An al Qaeda front group, the Islamic State in Iraq, claimed Sunday that it had captured U.S soldiers in a deadly attack on a U.S. convoy the day before in Sunni area south of Baghdad that is known as the "triangle of death" — a longtime al Qaeda stronghold.
Meanwhile, 4,000 U.S. troops backed by aircraft, intelligence units and Iraqi forces were scouring the farming area around Mahmoudiya and the nearby town of Youssifiyah for the third day, as the military promised to make every effort available to find the missing soldiers.
Lt. Col. Christopher Garver, a U.S. military spokesman in Baghdad, said the military could not verify the claim by the Islamic State of Iraq but "it would not surprise me if ... al Qaeda in Iraq is involved in this because there are similarities to what they've done before."
He pointed out that the terror network also had claimed responsibility for killing two U.S. soldiers whose mutilated bodies were found after they went missing in the same area last year.
Referring to the two soldiers killed last year, former Marines Capt. Nathaniel Fick told CBS' The Early Show co-anchor Harry Smith that a similar situation for the three soldiers currently missing is "unfortunately terribly likely."
Fick added that soldiers in Iraq are rendered "culturally blind" by the shifting alliances among Iraq's insurgent groups. "It's a three-dimensional battlefield and it's the proverbial hall of mirrors," Fick said.
"It's hard to tell who's your ally," he said.
The Islamic State in Iraq offered no proof for its claim on Internet that it was behind the attack Saturday in Mahmoudiya, about 20 miles south of Baghdad, that also killed four U.S. soldiers and an Iraqi translator.
The group said on its Web site that more details would be released soon, CBS News correspondent Mark Strassmann reports.
If the claim proves true, it would mark one of the most brazen attacks by the Islamic State of Iraq, a coalition of eight insurgent groups, including al Qaeda in Iraq.
Late last month, the group named a 10-member "Cabinet" complete with a "war minister," an apparent attempt to present the Sunni coalition as an alternative to the U.S.-backed, Shiite-led administration of Prime Minister Nouri al-Maliki.
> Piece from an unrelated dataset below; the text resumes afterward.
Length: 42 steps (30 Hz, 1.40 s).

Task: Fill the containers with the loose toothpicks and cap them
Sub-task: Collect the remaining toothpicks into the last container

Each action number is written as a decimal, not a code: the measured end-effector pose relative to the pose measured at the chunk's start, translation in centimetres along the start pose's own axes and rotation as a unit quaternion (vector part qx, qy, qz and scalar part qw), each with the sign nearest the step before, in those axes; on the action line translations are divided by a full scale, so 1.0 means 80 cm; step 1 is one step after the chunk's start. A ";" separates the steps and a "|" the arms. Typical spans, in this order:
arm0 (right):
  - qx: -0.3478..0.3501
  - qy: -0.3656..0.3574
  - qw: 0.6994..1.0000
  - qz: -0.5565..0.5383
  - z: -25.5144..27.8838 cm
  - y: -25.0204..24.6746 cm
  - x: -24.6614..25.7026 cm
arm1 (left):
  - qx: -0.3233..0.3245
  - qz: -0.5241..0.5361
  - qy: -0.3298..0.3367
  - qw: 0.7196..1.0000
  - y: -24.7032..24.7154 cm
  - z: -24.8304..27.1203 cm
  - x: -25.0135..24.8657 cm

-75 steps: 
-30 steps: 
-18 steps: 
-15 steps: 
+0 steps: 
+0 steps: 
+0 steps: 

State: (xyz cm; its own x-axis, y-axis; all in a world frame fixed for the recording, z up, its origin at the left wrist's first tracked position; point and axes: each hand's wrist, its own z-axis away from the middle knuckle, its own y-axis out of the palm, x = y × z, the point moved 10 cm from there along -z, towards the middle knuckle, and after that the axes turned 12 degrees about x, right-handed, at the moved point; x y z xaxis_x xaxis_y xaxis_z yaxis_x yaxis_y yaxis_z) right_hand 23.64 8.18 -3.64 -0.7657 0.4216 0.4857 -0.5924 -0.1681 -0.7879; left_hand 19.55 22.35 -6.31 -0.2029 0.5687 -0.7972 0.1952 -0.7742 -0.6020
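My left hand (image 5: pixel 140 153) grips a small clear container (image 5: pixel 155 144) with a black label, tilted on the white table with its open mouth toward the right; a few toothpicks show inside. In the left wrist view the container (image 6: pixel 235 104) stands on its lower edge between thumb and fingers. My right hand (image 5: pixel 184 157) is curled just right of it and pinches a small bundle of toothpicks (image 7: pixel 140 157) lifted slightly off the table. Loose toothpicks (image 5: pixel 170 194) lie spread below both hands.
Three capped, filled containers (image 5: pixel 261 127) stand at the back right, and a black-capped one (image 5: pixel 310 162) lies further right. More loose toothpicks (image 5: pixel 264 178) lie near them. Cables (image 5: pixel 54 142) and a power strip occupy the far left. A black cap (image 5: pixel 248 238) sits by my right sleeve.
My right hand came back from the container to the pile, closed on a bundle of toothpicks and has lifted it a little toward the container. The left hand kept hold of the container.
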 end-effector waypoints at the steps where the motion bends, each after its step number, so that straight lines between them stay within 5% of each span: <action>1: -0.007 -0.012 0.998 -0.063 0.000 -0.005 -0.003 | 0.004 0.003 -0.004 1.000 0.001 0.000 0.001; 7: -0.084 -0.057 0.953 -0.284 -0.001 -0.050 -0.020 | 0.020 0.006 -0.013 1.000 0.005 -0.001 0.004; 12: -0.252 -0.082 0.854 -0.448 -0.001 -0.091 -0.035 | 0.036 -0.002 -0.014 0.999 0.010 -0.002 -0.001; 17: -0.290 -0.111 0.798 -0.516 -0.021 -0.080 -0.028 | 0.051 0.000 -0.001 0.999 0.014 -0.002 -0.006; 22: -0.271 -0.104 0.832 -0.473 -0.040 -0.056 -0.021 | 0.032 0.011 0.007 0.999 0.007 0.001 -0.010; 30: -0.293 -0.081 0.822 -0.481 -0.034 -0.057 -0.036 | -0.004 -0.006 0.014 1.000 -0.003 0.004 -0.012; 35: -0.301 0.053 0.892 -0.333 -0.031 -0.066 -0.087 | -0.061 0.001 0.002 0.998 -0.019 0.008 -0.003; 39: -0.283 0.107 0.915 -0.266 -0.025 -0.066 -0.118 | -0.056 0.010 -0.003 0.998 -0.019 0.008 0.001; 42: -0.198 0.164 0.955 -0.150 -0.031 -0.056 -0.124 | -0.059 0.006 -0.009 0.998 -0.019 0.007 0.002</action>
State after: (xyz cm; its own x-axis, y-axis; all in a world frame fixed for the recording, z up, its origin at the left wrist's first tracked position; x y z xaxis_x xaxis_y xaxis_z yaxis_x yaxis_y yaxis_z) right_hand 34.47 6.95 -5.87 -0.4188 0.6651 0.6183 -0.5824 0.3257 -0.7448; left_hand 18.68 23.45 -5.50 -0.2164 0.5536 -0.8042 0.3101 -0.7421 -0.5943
On Sunday, U.S. troops surrounded Youssifiyah and told residents over loudspeakers to stay inside, residents said. They then methodically searched the houses, focusing on possible secret chambers under the floors where the soldiers might be hidden, residents said.
The soldiers marked each searched house with a white piece of cloth.
Soldiers also searched cars entering and leaving the town, writing "searched" on the side of each vehicle they had inspected. Several people were arrested, witnesses said.
Early Monday morning, U.S. and Iraqi forces exchanged fire with gunmen near Youssifiyah during the house-to-house search operation for the missing American soldiers, killing two suspected insurgents and injuring four others, a top Iraqi army officer in the area said.
He said the fighting began at about 3:30 a.m. and lasted for about 30 minutes. The officer, who spoke on condition of anonymity due to security concerns, said the coalition's search operation in the region has detained more than 100 suspects.
The U.S. military did not immediate comment on the report.
In Mahmoudiyah, residents complained on Monday that coalition forces had searched through their homes, and AP Television News footage showed on one apartment that appeared to have been ransacked in the search.
One resident also said three residents in the area, including two guards at a local mosque, had been detained by coalition forces, but that could not be immediately confirmed.